When precision equals recall

For many of you who are machine learning practitioners, I know precision and recall are metrics you know like the back of your hand for evaluating classification models. I thought I’d run across most things related to precision and recall, but I recently encountered something surprising (at least to me!)

Here’s the statement:

When the precision and recall of a classifier are equal, the predicted prevalence equals the ground truth prevalence.

“What?” you say.

Let the statistics nerd in me explain.

The problem setup: text spam classification

Let’s say you’ve built a spam classifier for text messages. Digging around the web, I found that every month, Americans send roughly 200 billion text messages. What fraction of those are spam?

I happen to know the answer is about 5% (again, because you believe everything you read on the internet).

However, your spam classifier isn’t perfect. One way to report its performance is to compute its confusion matrix on a test set with ground truth labels. Here is an example on a set of 1000 text messages:

  \(X = 1\) \(X = 0\)
\(\hat{X} = 1\) TP = 40 FP = 10
\(\hat{X} = 0\) FN = 10 TN = 940

Here \(X\) stands for the ground truth label and \(\hat{X}\) is the classifier’s prediction. If you applied your spam classifier to those 200 billion text messages, would its estimated prevalence of spam be biased relative to the ground truth of 5%, and if so, by how much?

Relating the predicted and true prevalences

In the above example, assuming the test set is a random sample from the corpus of texts, the predicted prevalence can be computed by tallying up the number of samples predicted as true \(\hat{X} = 1\):

\[\mathrm{predicted\,\,prevalence} = \frac{\mathrm{TP} + \mathrm{FP}}{1000} = 5\%\]

The true prevalence can be computed by tallying up the samples which are condition positive:

\[\mathrm{true\,\,prevalence} = \frac{\mathrm{TP} + \mathrm{FN}}{1000} = 5\%\]

In this case, the prevalences are equal.

Why?

Because the confusion matrix is symmetric.

A symmetric confusion matrix means \(\mathrm{FP} = \mathrm{FN}\) and it also implies the precision \(p\) and recall \(r\) are equal. You can see that by examining the usual formulas:

\[\begin{align} p &= \frac{\mathrm{TP}}{\mathrm{TP} + \mathrm{FP}} \\ r &= \frac{\mathrm{TP}}{\mathrm{TP} + \mathrm{FN}} \end{align}\]

If the precision and recall are equal, then the confusion matrix is symmetric, which implies the predicted and true prevalences are equal.
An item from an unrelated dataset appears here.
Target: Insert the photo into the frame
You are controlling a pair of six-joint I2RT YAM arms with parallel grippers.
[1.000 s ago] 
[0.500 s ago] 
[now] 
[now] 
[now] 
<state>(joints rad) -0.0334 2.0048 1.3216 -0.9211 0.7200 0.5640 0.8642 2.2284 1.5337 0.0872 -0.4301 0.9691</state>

There is no bias in the predicted prevalence.

General relation between predicted and true prevalences

There’s a simple relationship between the predicted prevalence \(\mathbb{E}(\hat{X})\) and the true prevalence \(\mathbb{E}(X)\). In the binary case, the prevalence is equal to the expected value because:

\[\begin{split} \mathbb{E}(X) &= \sum_X X\,P(X) \\ &= P(X = 1) \\ &= \mathrm{prevalence} \end{split}\]

One way to derive the relationship is to take a probabilistic view of the confusion matrix. In our concrete realization of the confusion matrix, divide by the total number of elements \(N = 1000\) and think of the entries (which now lie in \([0, 1]\)) as probabilities:

  \(X = 1\) \(X = 0\)
\(\hat{X} = 1\) \(P(X = 1, \hat{X} = 1) = 0.04\) \(P(X = 0, \hat{X} = 1) = 0.01\)
\(\hat{X} = 0\) \(P(X = 1, \hat{X} = 0) = 0.01\) \(P(X = 0, \hat{X} = 0) = 0.94\)
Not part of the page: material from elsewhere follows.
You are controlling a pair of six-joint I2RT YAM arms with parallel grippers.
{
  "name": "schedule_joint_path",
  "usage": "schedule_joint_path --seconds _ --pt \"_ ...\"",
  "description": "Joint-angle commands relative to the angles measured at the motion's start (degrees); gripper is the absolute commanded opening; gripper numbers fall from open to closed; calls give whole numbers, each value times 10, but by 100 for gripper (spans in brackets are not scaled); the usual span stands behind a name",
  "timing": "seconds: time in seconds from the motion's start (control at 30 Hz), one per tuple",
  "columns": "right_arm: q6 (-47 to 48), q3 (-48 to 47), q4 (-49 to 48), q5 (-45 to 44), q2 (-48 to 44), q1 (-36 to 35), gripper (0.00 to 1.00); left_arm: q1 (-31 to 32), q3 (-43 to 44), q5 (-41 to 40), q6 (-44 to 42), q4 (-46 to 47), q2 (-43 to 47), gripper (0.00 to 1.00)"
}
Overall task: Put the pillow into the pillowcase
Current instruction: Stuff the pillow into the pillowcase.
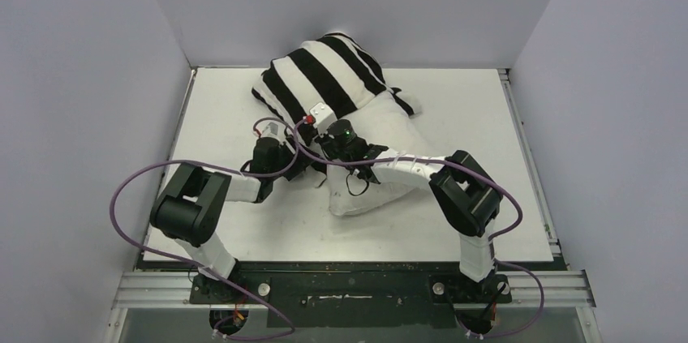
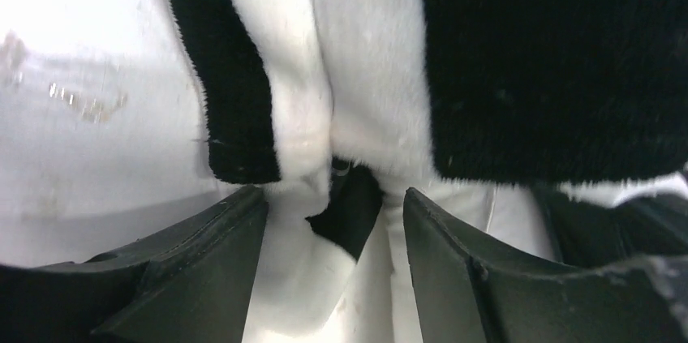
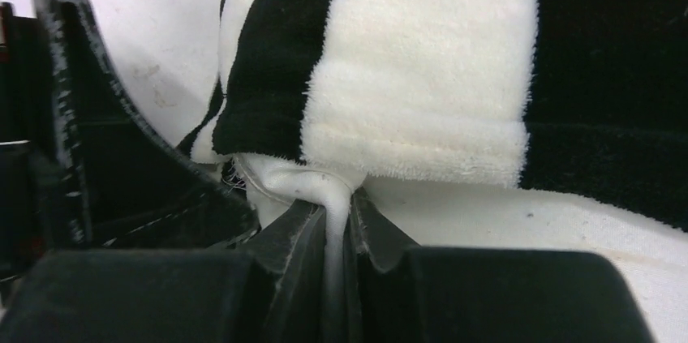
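The black-and-white striped pillowcase (image 1: pixel 324 75) lies at the back centre of the table. The off-white pillow (image 1: pixel 389 177) sticks out of its near end. Both grippers meet at the pillowcase's mouth. My right gripper (image 3: pixel 339 205) is shut on a fold of the pillow's (image 3: pixel 503 213) smooth white fabric, just below the pillowcase's hem (image 3: pixel 422 148). My left gripper (image 2: pixel 334 197) stands open, its fingers well apart, with bunched pillowcase (image 2: pixel 552 67) cloth lying in the gap. From above, the left gripper (image 1: pixel 302 156) sits just left of the right gripper (image 1: pixel 328 134).
The white table (image 1: pixel 487 116) is boxed in by grey walls on the left, back and right. Purple cables (image 1: pixel 130 189) loop out from both arms. A black finger (image 3: pixel 89 132) of the left gripper stands close at the left of the right wrist view.
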State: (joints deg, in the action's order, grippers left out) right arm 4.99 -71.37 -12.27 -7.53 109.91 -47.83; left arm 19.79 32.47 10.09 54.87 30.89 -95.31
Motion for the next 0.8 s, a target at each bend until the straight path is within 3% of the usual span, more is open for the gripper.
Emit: schedule_joint_path --seconds 0.0,0.03,0.07,0.13,0.17,0.27,0.37,0.47,0.6,0.77 --pt "-57 27 -51 29 -3 21 0 1 17 -56 17 71 -61 61" --pt "-72 32 -63 37 -4 24 0 2 23 -64 19 74 -72 60" --pt "-84 37 -79 44 -5 26 0 2 31 -67 19 73 -81 49" --pt "-107 49 -114 48 -3 32 0 2 45 -48 22 66 -90 10" --pt "-122 54 -138 52 -1 38 0 4 51 -37 19 48 -82 0" --pt "-186 72 -221 69 12 67 0 27 39 -47 -20 -58 33 0" --pt "-219 71 -281 32 28 75 0 64 11 -87 -33 -144 172 0" --pt "-238 56 -324 14 44 78 0 115 -2 -139 -42 -220 256 0" --pt "-263 55 -372 -18 51 80 0 163 -29 -165 -21 -234 288 0" --pt "-300 41 -410 18 105 86 0 216 -49 -194 1 -221 261 0"
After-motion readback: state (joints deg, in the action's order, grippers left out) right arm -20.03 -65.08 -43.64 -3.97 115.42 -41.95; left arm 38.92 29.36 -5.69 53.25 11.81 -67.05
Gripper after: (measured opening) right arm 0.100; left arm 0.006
From this viewpoint, precision and recall are:

\[\begin{align} p &= \frac{P(X = 1, \hat{X} = 1)}{P(\hat{X} = 1)} \\ r &= \frac{P(X = 1, \hat{X} = 1)}{P(X = 1)} \end{align}\]
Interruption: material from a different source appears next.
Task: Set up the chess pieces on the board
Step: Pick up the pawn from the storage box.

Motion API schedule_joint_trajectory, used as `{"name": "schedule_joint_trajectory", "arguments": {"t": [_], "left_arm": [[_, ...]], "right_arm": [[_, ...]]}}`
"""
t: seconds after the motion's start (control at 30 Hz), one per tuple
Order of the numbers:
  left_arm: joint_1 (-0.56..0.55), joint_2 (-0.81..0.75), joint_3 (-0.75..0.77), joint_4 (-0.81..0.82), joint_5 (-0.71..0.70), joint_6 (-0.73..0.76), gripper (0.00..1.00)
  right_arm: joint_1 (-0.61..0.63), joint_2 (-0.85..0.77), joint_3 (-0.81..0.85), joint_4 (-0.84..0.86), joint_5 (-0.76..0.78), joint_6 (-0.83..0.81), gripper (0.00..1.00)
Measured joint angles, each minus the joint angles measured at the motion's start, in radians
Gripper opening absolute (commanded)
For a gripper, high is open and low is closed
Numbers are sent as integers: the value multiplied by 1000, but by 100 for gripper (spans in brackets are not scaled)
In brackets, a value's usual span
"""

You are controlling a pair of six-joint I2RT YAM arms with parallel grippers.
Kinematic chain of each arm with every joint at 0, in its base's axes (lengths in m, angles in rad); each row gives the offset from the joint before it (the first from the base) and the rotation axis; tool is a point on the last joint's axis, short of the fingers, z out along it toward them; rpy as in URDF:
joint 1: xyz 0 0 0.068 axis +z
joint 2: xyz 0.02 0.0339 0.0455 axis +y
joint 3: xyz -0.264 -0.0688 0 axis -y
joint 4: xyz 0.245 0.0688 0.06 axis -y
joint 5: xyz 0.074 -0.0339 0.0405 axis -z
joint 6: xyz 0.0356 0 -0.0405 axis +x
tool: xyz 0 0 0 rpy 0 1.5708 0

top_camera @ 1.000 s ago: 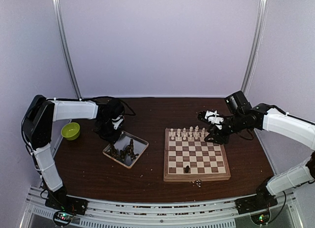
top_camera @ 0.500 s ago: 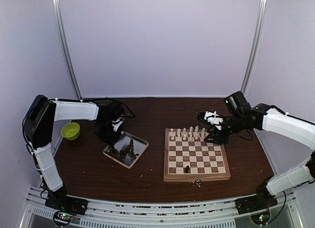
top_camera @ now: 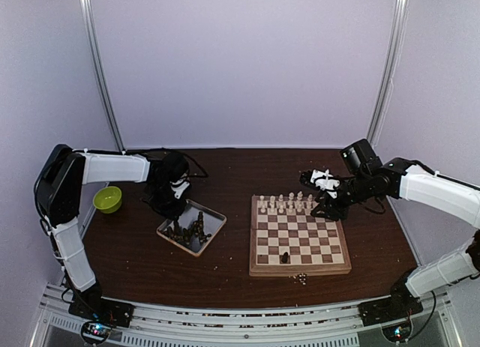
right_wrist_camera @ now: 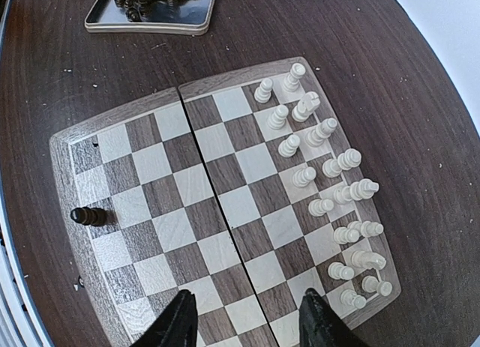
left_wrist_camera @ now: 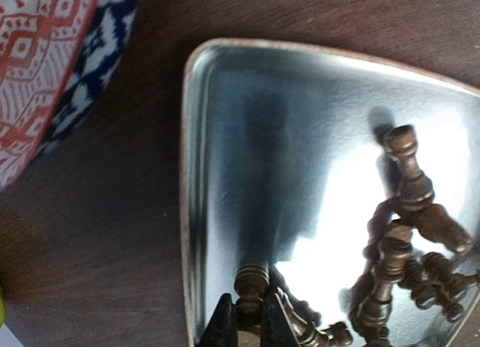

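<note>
Left gripper [left_wrist_camera: 250, 326] has clamped shut over the last second, and it's now pinching a dark piece [left_wrist_camera: 251, 281] right by one edge of the silver tray [left_wrist_camera: 185, 212]. The arm itself barely shifted. The rest of the dark pieces [left_wrist_camera: 405, 264] are lying in a jumbled heap further across the same tray, which sits on the left half of the worktop [top_camera: 135, 257], with a green bowl [top_camera: 107, 199] out near the left edge. Over on the right half there's the board [right_wrist_camera: 71, 141], with the cream pieces [right_wrist_camera: 322, 167] lined up in two rows along its far edge and one lone dark piece [right_wrist_camera: 88, 216] on the near row. The right gripper [right_wrist_camera: 249, 321] hasn't budged: it hangs over the board's far right corner, fingers apart, nothing between them.
</note>
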Motion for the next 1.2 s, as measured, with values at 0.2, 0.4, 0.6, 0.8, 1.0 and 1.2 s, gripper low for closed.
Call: {"name": "schedule_joint_trajectory", "arguments": {"t": [0.2, 0.4, 0.6, 0.8, 1.0, 1.2], "left_arm": [[2, 0, 6, 72, 154, 0, 3], [0, 0, 16, 145, 254, -4, 2], [1, -4, 21, 170, 315, -5, 2], [-16, -53, 23, 192, 391, -5, 2], [-67, -92, 70, 201, 447, -3, 2], [-127, -79, 123, 212, 494, 7, 3]], "right_arm": [[0, 6, 0, 0, 3, 0, 47], [1, 7, 0, 0, 5, 0, 47], [5, 8, 0, 0, 7, -1, 47], [7, 11, 0, -1, 8, -3, 47], [13, 17, 0, -1, 9, -3, 47], [18, 17, -1, -2, 15, -3, 47]]}}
Divide one by the other, and we arrive at the relationship we seek:

\[\frac{r}{p} = \frac{P(\hat{X} = 1)}{P(X = 1)} = \frac{\mathbb{E}(\hat{X})}{\mathbb{E}(X)}\]

or

\[\boxed{\mathbb{E}(\hat{X}) = \frac{r}{p} \cdot \mathbb{E}(X)}\]

This tells us how to convert between the prevalences of the classifier and the ground truth.

In the case where the precision and recall are the same, we indeed find that the prevalences are equal: \(\mathbb{E}(\hat{X}) = \mathbb{E}(X)\).

Application to company tagging

(Added 2023 Jul 23)

In a prior post on company tagging, we found that when the precision of our model equaled its recall, the bias of the predicted fraction of companies discussing a topic vanished. From the above result, we know why there is no bias at the paragraph level. However, wouldn’t the fact that just one candidate paragraph of a company being positive causes a positive label at the company level cause bias?

The answer is no. Here’s a derivation that shows why:

\[\begin{align} \mathbb{E}(Y) &= P(Y = 1) \\ &= 1 - P(Y = 0) \\ &= 1 - P(X_1 = 0 \cap X_2 = 0 \cap \ldots \cap X_N = 0) \end{align}\]

If we assume the labels for the paragraphs are independent and identically distributed, which admittedly likely is only approximately true, the joint probability factors:

\[\begin{align} \mathbb{E}(Y) &= 1 - P(X = 0)^N \\ &= 1 - (1 - P(X = 1))^N \\ &= 1 - (1 - (\mathbb{E}(X))^N \end{align}\]

When precision equals recall, we’ve shown that \(\mathbb{E}(\hat{X}) = \mathbb{E}(X)\), which when applied to this equation, allows us to conclude that \(\mathbb{E}(\hat{Y}) = \mathbb{E}(Y)\).

Written on January 25, 2023